Web App not accepting secure connections

Anybody have experience getting a web app to allow SSL connections? I found the tutorial from 2014.
I opened up the port (8081) on my server’s firewall.
I grabbed the cert from my apache install and copied it next to the web app’s executable.
I launch the web app with flags: --secureport=8081 --maxsecuresockets=400 --logging

And my web browsers just say they can’t connect; the connection is immediately terminated.
I then tried to make my own self-signed cert. Moved it next to the web app executable. Same deal.

Chrome’s response:
This site can’t be reached
The connection was reset.

Safari’s response:
Safari can’t establish a secure connection to the server …

The “apache style logging” shows no connection attempt.
Server is 64-bit CentOS.
IDE: 2017r3

As a sanity check I made a console app and listened on port 8081 for secure connections.
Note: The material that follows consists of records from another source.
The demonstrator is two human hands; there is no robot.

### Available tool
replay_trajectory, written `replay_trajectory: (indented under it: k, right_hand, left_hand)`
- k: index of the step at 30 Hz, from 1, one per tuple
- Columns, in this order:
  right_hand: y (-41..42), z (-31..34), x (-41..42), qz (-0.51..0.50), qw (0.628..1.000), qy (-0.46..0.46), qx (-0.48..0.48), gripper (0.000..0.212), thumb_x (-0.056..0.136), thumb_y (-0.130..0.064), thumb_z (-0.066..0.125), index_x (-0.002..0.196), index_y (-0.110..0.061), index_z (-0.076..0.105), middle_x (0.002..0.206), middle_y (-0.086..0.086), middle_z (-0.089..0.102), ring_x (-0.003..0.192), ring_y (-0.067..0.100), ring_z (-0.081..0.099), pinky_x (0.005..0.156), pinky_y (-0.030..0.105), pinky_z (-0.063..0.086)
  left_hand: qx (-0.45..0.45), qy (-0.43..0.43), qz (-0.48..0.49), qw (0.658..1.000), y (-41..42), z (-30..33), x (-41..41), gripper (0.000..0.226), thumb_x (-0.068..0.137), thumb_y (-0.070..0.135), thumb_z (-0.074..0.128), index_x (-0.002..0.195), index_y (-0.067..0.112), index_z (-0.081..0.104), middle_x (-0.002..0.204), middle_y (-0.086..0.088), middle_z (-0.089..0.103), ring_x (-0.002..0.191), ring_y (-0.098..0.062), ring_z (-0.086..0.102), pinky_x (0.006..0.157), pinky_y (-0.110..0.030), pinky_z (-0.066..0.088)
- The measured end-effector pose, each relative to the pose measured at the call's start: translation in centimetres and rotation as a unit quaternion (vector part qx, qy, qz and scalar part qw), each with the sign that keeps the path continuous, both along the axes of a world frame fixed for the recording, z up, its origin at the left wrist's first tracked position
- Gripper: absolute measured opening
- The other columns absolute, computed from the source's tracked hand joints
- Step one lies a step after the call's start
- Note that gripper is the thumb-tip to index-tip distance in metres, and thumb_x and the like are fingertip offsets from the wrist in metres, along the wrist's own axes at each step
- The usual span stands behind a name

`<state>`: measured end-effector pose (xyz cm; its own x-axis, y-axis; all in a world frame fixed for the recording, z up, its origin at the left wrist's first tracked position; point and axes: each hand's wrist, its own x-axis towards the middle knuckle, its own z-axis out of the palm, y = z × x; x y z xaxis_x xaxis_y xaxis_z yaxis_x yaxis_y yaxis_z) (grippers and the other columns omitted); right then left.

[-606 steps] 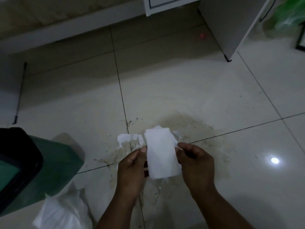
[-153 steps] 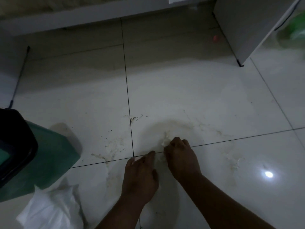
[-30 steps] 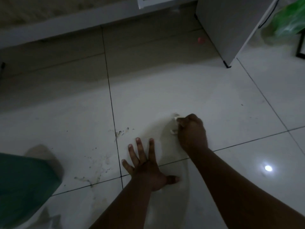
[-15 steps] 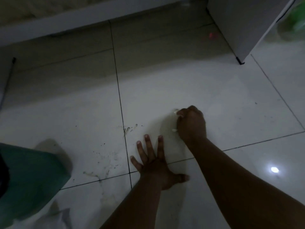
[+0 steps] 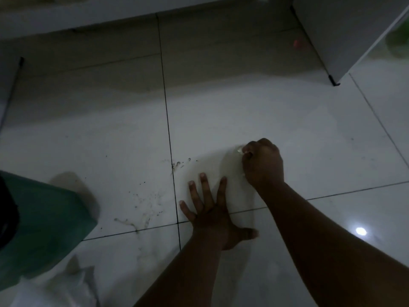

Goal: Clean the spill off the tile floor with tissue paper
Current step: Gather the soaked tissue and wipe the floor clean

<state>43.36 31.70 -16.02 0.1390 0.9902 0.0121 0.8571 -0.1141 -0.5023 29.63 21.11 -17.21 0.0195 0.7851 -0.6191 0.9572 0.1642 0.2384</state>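
1. Since half a second ago the right hand (image 5: pixel 262 162) has hardly shifted on the tile floor (image 5: pixel 287 120); the left hand (image 5: pixel 212 214) keeps its flat brace, and the fingers now spread a little wider.
2. Compared with twenty seconds ago, the broad brown puddle is gone from around the grip; only dried specks and smears of spill (image 5: pixel 146 207) remain, off to the left of both hands, past the grout line.
3. The right hand is a tight fist, knuckles up, fingers curled round a small wad of tissue paper (image 5: pixel 240 150) that peeps out at the fist's far-left edge and is pressed to the floor.
4. The left hand lies palm down just behind and left of the fist, fingers straight, thumb out to the right, holding nothing.
5. A green bin (image 5: pixel 42 224) stands well to the left of the hands, with a white plastic bag (image 5: pixel 57 289) in front of it.
6. A white cabinet (image 5: pixel 345 32) stands far beyond the fist, to the right.
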Motion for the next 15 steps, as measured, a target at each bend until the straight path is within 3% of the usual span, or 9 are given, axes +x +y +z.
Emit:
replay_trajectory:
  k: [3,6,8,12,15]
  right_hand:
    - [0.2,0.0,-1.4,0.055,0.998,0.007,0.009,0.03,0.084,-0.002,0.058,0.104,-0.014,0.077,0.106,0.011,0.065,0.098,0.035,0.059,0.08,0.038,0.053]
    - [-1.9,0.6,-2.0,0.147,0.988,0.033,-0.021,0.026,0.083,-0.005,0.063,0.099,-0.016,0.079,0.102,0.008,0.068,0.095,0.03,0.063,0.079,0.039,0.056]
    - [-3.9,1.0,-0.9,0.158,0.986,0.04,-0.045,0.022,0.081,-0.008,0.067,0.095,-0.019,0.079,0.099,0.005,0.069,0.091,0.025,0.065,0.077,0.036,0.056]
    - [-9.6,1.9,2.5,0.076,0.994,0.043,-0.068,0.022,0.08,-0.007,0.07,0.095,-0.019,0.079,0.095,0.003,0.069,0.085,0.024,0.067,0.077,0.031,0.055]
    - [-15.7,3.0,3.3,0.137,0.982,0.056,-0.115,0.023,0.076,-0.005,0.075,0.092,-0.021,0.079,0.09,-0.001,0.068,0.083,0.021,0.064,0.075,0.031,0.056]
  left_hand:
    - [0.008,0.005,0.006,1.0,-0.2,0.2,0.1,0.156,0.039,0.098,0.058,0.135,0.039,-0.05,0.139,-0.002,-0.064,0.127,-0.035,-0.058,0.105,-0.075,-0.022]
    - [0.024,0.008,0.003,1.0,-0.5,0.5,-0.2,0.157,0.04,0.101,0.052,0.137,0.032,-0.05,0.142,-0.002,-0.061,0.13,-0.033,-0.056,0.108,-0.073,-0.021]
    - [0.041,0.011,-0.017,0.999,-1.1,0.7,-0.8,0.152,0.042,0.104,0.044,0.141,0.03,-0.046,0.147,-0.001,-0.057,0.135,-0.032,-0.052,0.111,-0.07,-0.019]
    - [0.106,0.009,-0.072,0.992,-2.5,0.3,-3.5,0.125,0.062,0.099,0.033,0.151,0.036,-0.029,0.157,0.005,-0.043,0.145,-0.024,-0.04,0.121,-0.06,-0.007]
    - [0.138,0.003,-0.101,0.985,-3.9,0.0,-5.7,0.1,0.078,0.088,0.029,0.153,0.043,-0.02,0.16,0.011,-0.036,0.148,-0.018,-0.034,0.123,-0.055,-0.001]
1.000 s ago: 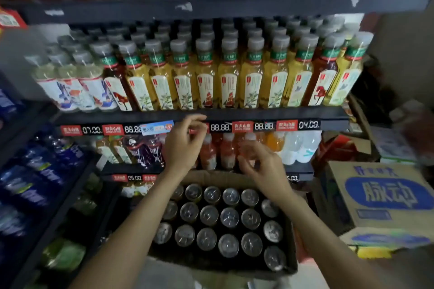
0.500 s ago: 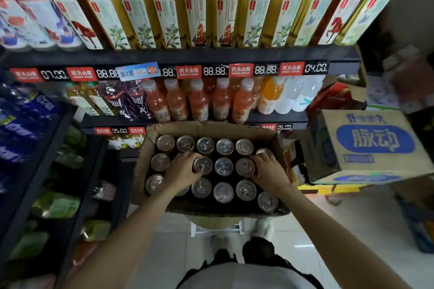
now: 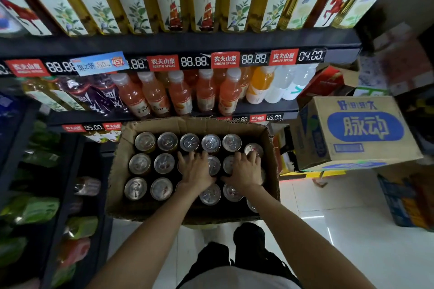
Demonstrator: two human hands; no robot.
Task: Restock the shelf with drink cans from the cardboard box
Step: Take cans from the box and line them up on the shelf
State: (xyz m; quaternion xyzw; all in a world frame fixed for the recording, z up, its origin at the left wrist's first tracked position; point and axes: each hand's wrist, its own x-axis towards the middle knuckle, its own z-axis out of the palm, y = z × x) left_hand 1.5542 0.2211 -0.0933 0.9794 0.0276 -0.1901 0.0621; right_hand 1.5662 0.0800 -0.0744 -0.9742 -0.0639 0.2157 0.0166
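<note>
Down in the cardboard box (image 3: 270, 148), your drink cans (image 3: 164, 163) stand upright, pull-tab tops facing you. Your left hand (image 3: 196, 171) and right hand (image 3: 245, 169) lie fingers spread over middle-row cans; whether they grip, I cannot tell. Shelf (image 3: 178, 42) tags read "NONGFU SPRING", "88.88", "04.00".

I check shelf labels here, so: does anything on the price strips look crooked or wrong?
Yes. A light blue paper tag sits tilted on the upper price strip, covering part of the digits beside it. Several displays there read only 88.88, like blank placeholders, while the rightmost shows 04.00.
</note>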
The browsers timed out; the connection wasn’t immediately dropped.

Excuse me if it seems a dumb question, but are you accessing the app using “www.yourdomain.com:8081/

Is this the tutorial you’re following? (for standalone web apps? http://developer.xojo.com/standalone-ssl

Javier

Make sure you grabbed all three pieces, the cert, the intermediates and the key. SSLSockets need all three pieces to make a secure connection.

[quote=374455:@Javier Menéndez]Excuse me if it seems a dumb question, but are you accessing the app using “www.yourdomain.com:8081/
Javier[/quote]

Correct - the standard SSL port is 443, so if you are using an alternative port you’ll have to include both the protocol (HTTPS) as well as the port, like this:

 https://example.com:8081/

Also, is the port opened in the firewall? (CentOS) enables almost everything after install it.

*** SORRY *** I’ve just read you opened it ***

[quote=374455:@Javier Menéndez]Excuse me if it seems a dumb question, but are you accessing the app using “www.yourdomain.com:8081/

Is this the tutorial you’re following? (for standalone web apps? http://developer.xojo.com/standalone-ssl

Javier[/quote]

I was following the original blog post from 2014.

Greg,

From LetsEncrypt’s readme:

So I tried fullchain. I tried converting pem to crt. I also tried just copying the file over.

What’s the magic mojo?

I tried making a self-signed cert with openssl, too.

I had to merge fullchain.pem & privkey.pem into one file. Thanks Greg!